== Recorded information ==
# # # # # # #

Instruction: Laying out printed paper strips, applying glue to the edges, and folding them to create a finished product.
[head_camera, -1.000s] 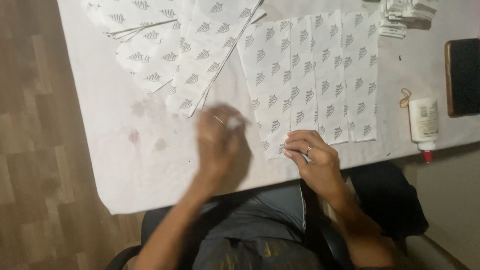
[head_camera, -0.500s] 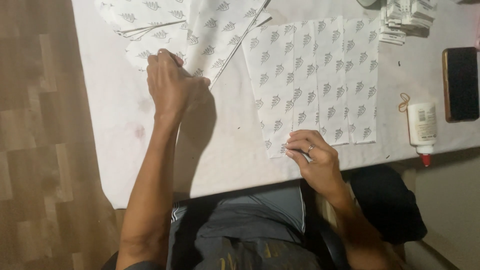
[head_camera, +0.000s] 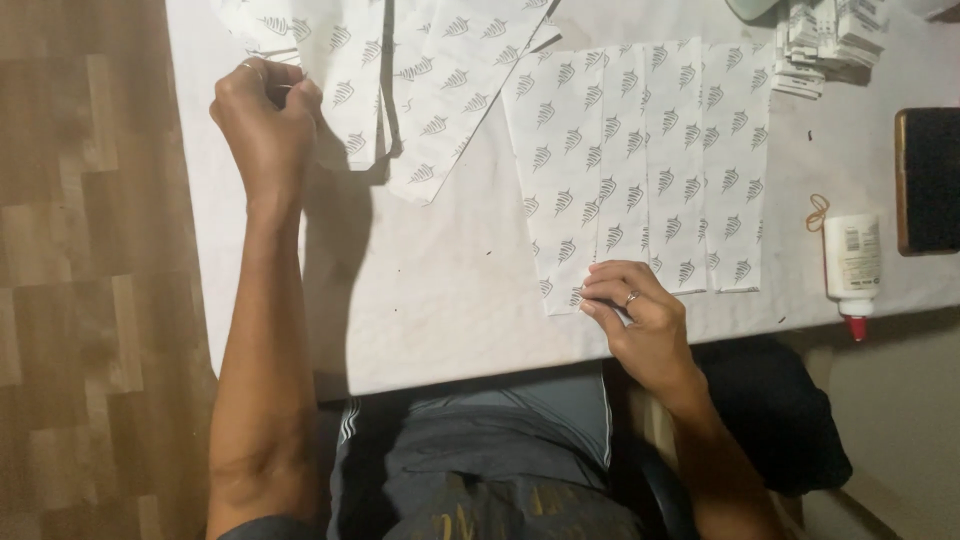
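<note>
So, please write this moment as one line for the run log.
left hand: grips loose printed sheets | right hand: pinches folded printed paper edge | glue bottle: lying apart

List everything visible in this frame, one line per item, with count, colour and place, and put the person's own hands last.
table: one, white top, fills the middle of the view.
overlapped paper strips: several, white with a dark leaf print, laid side by side right of centre.
loose printed sheets: several, same white leaf print, far side of the table towards the left.
glue bottle: one, white with red tip, lying near the right edge.
rubber band: one, tan, beside the bottle.
dark flat device: one, black, far right.
small packets: a stack, white, top right.
floor: wood pattern, left.
left hand: fingers closed on a loose sheet's edge.
right hand: fingers pressing the strips' near corner.
</note>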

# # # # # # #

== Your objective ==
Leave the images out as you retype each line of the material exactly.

== Exercise result ==
Instruction: Laying out printed paper strips, applying glue to the edges, and folding them to create a finished product.
[head_camera, -1.000s] 
[head_camera, -0.500s] 
[head_camera, +0.000s] 
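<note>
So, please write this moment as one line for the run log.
left hand: grips loose printed sheets | right hand: pinches folded printed paper edge | glue bottle: lying apart

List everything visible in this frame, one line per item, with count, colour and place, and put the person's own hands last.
table: one, white top, fills the middle of the view.
overlapped paper strips: several, white with a dark leaf print, laid side by side right of centre.
loose printed sheets: several, same white leaf print, far side of the table towards the left.
glue bottle: one, white with red tip, lying near the right edge.
rubber band: one, tan, beside the bottle.
dark flat device: one, black, far right.
small packets: a stack, white, top right.
floor: wood pattern, left.
left hand: fingers closed on a loose sheet's edge.
right hand: fingers pressing the strips' near corner.
</note>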

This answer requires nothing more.